Un siglo después, el afán regeneracionista resucitó de la mano de un malogrado experimento llamado Ciudadanos, al frente del cual estaba otro genio político que, cuando llegó la hora de la verdad, se puso de perfil y nos dejó con la duda de saber si realmente se creía lo que decía o se trataba tan solo de otro vendedor de crecepelo, mientras los vicios de la partitocracia se extendían por todo el sistema político y amenazaban metástasis. La ironía de esta historia es que el fracaso de la “nueva política” se produjo justo en el momento en que la degradación democrática había llegado a tal punto que hacía necesaria una nueva edición de “oligarquía y caciquismo” para dar cuenta de todos sus perversiones. Y así fue como el regeneracionismo quedó nuevamente en suspenso, a la espera de que llegara alguien dispuesto a agitar otra vez la bandera. Hizo falta que Pedro Sánchez se sintiese atacado en lo más íntimo para que la palabra mágica resonase de nuevo contra las paredes del Congreso. Hasta Tezanos hizo una encuesta para testar las líneas maestras del plan, que empezaba por poner en su sitio a la justicia y la prensa.
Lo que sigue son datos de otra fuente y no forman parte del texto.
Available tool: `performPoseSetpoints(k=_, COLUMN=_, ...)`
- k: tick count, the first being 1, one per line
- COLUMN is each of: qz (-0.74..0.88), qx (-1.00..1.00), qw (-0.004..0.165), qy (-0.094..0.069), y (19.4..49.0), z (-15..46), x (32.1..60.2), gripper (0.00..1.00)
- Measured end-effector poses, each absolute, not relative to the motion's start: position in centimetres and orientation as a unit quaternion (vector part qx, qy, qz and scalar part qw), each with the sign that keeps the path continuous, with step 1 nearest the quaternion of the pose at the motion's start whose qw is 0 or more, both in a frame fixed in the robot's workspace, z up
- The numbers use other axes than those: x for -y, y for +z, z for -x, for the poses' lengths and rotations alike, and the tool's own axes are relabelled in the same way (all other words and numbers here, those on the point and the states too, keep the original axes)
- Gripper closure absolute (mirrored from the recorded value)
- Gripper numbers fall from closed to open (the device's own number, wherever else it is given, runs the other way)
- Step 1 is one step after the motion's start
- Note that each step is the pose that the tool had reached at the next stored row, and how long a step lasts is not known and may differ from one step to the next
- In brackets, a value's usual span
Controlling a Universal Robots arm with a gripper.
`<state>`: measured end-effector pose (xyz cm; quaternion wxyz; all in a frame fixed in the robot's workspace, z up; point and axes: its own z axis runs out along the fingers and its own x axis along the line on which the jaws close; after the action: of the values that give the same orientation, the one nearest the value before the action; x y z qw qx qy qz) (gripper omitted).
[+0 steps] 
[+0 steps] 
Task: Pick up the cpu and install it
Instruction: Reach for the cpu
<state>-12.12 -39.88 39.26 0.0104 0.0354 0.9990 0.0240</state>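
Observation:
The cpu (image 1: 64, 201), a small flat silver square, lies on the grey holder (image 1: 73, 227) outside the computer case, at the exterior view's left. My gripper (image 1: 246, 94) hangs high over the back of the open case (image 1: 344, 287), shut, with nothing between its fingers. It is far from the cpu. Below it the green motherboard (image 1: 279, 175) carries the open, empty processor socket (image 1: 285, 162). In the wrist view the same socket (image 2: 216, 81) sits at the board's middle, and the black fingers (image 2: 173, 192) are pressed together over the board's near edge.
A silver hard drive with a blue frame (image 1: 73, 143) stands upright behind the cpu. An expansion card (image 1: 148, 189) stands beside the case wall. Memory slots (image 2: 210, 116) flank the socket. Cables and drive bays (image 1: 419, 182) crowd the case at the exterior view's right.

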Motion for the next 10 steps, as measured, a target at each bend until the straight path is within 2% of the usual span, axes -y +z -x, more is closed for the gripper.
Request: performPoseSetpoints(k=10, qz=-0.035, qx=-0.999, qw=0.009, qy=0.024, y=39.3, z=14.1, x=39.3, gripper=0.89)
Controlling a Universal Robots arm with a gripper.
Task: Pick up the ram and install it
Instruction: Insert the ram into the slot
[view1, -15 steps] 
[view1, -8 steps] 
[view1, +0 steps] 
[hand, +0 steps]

El problema es que cualquier plan de regeneración empieza por el lenguaje. No sirve de nada tratar de depurar la política si para ello recurrimos a palabras contaminadas. Puede que cuando se acomete una tarea de este tipo, haber defendido una tesis sobre “la ética del engaño” tenga muchas ventajas, pero la mentira en política hace mucho que ha dejado de ser un problema ético, hasta el punto de que ya nadie habla de ella. Ahora lo que se lleva es la posverdad, que es otra cosa: es la capacidad de crear una realidad alternativa, una especie de área de confort donde los humanos puedan refugiarse de la incomodidad que supone un mundo que no se ajusta a sus anteojeras ideológicas. Cuando es eficaz, no es más que un truco mental para reducir la disonancia cognitiva, una manera indolora de disipar la contradicción entre los clichés con que percibimos el mundo y los datos que nos llegan de él y que nos resistimos a procesar. Esa sería la tarea de un Ministerio de la Verdad digno de tal nombre y gestionado con la debida competencia.
De poco sirve entonces que cuando la realidad nos interpela tratemos de responderla con ocurrencias que se contrarrestan unas a otras. Veamos un par de ejemplos. Cuando se abrió el debate sobre la amnistía y Sánchez hubo de pronunciarse ante el Comité Federal, parece que tenía claro el encuadre (“hacer de la necesidad virtud”), pero Zapatero prefirió apelar a “las enseñanzas de la historia” e invocar nada menos que el ejemplo de Azaña. Todo muy emotivo si no fuera porque Azaña no tardó en arrepentirse de tal medida, en cuanto escuchó al amnistiado Companys aquello de “ho tornarem a fer”. Meses después, el pacto de investidura PSC-ERC empezó siendo un “concierto solidario” (¿acaso el concierto vasco no lo es?) para convertirse poco después en algo equiparable a las exenciones fiscales de la España despoblada. En ambos casos, el emisor renuncia a la posibilidad de un relato creíble dotado de una mínima coherencia y solo consigue que la audiencia se mosquee o se desconecte.
De seguir así, solo queda esperar el día que la sufrida audiencia se plante ante el Ministerio de la Verdad diciendo aquello de “cuánto nos mientes y qué poco nos engañas”.